8/10
Not Bad
11 August 2017
Warning: Spoilers
Audie Murphy never took an Oscar home, but he was an adequate actor. Some roles gave him more leeway to experiment, while others confined him to formulaic roles. Nevertheless, Murphy is thoroughly convincing as a wet-behind-the-ears young man named Yancy who has spent his entire life in the mountains with his trapper uncle and Native American wife. A rugged frontiersman and a crack shot with a rifle, he knows nothing about social customs. He knows nothing about women, prostitution, and little about the outside world. Co-writer & director Jack Sher and "Joe Butterfly" scenarist Sy Gomberg have fashioned a solid, unpretentious, offbeat western that happily doesn't cast Murphy as a gunfighter. Instead, he plays a man out of touch with reality when he get his first taste of city life on the frontier. Murphy does a good job of playing a naïve young man. "The Wild and the Innocent" isn't a town tamer western, a cavalry western, a revenge oater, or a wagon train chronicle. This Universal-International release could qualify as a coming-of-age saga. After Yancy's uncle is attacked by a bear one evening, Yancy must ride out by himself to sell their pelts. The owner of the General Store in the nearest town is leaving when Yancy catches him and he recommends that Yancy sell his furs in Casper. This means that he must ride two extra days. He encounters a liquor salesman, Ben Stocker (Strother Martin of "Cool Hand Luke"), when he is told to go to Casper. Stocker is a low-down, no-account, scoundrel, and he is responsible for driving the General Store manager away. Stocker has a good-looking daughter, Rosalie (Sandra Dee of "Gidget," who he tries to pawn off on Yancy. Yancy refuses all of Stocker's proposals, but Rosalie slips away from her terrible father. She wants to ride with Yancy and get herself a job in Casper. Initially, Yancy wants nothing to do with her, but eventually he lets her join him. Rosalie is as naïve about life as Yancy.

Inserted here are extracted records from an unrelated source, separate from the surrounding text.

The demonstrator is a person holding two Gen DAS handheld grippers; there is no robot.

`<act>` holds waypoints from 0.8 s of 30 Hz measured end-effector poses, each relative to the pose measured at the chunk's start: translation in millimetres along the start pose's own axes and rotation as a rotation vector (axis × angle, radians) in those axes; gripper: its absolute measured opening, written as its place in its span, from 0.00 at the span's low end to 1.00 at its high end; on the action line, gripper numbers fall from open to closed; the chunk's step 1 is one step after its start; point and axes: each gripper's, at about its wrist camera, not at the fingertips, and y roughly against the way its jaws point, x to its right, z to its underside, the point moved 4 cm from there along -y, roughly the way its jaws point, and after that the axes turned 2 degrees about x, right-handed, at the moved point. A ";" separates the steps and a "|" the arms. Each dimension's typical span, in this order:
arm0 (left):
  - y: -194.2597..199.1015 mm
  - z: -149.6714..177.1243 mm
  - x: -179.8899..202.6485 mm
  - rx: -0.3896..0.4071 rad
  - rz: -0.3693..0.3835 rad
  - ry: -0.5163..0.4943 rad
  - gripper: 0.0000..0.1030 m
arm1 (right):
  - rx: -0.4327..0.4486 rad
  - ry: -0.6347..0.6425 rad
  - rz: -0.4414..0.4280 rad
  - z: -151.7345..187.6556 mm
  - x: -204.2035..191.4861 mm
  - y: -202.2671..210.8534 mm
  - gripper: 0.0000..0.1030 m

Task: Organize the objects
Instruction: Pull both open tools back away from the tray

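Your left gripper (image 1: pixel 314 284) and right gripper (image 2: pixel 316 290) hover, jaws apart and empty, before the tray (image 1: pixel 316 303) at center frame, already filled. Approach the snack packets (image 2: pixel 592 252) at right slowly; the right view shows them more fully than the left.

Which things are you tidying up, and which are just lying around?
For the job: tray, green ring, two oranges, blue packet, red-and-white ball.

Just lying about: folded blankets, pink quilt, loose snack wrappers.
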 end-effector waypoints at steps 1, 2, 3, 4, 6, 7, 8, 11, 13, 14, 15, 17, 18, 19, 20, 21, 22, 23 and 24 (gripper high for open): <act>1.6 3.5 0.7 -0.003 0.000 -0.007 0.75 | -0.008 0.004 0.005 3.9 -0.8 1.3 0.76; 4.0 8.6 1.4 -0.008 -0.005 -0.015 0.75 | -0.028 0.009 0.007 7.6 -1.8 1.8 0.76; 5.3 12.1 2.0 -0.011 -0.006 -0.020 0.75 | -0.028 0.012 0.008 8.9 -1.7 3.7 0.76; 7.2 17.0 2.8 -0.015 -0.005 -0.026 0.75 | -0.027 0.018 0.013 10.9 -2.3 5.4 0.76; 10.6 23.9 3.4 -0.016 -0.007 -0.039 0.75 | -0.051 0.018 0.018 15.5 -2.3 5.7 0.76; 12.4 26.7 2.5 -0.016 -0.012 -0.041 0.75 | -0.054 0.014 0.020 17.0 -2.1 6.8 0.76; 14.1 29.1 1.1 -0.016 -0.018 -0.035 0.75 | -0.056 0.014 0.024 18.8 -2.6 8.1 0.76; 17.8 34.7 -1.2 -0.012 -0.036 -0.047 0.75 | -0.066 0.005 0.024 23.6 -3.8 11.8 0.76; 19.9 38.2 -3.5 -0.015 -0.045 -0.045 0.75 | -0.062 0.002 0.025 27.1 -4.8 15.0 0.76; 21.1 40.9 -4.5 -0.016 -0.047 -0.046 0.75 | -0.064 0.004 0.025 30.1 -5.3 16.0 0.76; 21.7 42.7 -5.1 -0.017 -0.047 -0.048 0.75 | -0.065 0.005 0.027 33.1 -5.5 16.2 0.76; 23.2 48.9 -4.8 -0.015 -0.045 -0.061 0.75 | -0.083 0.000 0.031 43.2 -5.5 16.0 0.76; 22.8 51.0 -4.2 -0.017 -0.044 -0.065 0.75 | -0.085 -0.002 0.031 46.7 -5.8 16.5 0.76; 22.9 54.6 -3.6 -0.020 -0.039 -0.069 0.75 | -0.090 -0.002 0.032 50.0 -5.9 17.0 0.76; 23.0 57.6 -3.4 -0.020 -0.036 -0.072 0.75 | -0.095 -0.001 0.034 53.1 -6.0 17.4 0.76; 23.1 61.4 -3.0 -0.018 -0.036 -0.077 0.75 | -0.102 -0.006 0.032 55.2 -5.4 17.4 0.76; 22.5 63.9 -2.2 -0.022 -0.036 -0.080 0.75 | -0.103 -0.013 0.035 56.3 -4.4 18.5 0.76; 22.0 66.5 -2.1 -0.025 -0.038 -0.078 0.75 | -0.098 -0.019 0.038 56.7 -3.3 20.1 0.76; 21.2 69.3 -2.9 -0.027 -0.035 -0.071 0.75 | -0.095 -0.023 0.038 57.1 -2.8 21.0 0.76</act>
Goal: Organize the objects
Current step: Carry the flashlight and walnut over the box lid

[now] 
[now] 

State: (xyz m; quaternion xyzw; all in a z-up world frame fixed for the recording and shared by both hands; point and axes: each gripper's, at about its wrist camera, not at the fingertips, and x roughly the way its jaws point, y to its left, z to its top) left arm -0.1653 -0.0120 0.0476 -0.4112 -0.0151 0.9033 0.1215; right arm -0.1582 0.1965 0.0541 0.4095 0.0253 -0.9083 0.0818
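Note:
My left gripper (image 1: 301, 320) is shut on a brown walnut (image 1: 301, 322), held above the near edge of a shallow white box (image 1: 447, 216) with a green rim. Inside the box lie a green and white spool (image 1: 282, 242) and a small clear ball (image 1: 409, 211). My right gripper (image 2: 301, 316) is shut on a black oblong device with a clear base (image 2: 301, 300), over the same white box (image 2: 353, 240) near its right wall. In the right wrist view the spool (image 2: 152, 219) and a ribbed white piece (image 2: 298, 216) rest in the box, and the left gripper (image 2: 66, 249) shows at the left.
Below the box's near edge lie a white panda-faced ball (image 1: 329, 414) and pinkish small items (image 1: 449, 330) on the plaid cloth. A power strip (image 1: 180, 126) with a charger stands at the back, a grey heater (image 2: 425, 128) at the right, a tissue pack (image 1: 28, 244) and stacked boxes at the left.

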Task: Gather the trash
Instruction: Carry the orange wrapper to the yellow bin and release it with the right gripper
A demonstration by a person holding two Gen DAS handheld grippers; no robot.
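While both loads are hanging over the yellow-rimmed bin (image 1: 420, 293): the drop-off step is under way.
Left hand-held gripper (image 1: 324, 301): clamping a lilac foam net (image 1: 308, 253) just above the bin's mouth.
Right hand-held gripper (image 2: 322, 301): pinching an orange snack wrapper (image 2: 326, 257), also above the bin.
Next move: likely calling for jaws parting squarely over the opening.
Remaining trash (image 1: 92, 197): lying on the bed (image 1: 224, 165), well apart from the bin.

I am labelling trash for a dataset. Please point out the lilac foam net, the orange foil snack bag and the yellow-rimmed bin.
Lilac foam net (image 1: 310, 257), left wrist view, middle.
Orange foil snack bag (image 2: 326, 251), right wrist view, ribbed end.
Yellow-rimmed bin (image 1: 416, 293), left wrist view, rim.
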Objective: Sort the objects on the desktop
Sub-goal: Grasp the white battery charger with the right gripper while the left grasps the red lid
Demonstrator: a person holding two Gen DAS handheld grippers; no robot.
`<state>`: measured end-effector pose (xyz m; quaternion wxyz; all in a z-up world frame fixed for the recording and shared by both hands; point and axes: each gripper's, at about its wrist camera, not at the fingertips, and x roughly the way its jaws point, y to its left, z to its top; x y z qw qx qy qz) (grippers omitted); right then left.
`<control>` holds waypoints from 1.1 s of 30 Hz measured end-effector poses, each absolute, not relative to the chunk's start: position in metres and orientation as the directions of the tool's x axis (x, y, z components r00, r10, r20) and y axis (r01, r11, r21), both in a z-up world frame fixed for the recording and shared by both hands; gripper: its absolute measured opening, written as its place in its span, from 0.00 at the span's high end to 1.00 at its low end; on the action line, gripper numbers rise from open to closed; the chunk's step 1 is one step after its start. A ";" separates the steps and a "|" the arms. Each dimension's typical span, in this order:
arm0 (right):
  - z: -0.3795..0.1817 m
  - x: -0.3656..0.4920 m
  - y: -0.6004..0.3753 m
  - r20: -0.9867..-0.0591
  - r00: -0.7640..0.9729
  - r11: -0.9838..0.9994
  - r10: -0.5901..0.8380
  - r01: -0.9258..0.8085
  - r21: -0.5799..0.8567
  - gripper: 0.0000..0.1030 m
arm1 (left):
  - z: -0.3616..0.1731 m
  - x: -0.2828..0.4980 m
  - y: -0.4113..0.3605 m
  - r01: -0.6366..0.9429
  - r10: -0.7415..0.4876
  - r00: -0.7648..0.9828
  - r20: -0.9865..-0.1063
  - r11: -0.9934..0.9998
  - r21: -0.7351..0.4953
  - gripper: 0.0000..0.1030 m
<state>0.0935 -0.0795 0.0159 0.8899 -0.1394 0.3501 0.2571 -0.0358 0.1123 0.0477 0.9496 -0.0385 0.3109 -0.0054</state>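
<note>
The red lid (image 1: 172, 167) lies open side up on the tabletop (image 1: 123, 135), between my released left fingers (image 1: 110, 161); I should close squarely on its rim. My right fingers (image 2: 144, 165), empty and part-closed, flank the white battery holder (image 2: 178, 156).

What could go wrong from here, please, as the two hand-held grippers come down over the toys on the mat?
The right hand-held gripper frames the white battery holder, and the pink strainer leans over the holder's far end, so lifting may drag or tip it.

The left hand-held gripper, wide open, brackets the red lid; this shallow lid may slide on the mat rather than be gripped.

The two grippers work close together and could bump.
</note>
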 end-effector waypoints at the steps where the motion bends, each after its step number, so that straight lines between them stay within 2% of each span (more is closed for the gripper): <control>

When the two arrive in Casper, and they learn some important lessons about life and love. The town of Casper is ruled by the Town Marshal, Paul (Gilbert Roland of "The Bad and the Beautiful"), who owns and operates a bordello. He learns about Yancy's arrival after a rowdy cowpoke, Chip (Peter Breck of "Shock Corridor"), tries to rough him up, and Yancy baptizes Chip in a horse trough. Chip sloshes up out of the horse trough and tries to shoot Yancy, but his gun is too wet to fire. These two have a running feud throughout "The Wild and the Innocent" and they clash later during a dance on Independence Day. Chip challenges Yancy to a gunfight, but Yancy prefers to bodily attack Chip. Incredibly, Yancy stomps on Chip's hand and breaks it when the young galoot tries to shoot him. Meantime, Paul takes an interest in Rosalie and wants her all to himself. Yancy lays his eyes on a prostitute, Marcy (Joanne Dru of "Red River"), and he becomes infatuated with her. They get together, but Yancy wants her, but he must learn the hard way about the social stigma surrounding prostitution. Basically, Yancy is a man of considerable resource but no guile. While all this is going on, Rosalie gets a job in a whore house, but she doesn't want to work there. Eventually, Paul and Yancy clash. Yancy learns that Paul made the citizens breathe easier after he took over the duties of town marshal. Yancy topples Paul from power as the town boss, decides to leave Casper, and finds himself pursued by Rosalie. The opening and ending scenes serve as book markers. Jack Sher does a solid job of staging the bullet-riddled action. "The Wild and the Innocent" ranks as one of Murphy's better movies.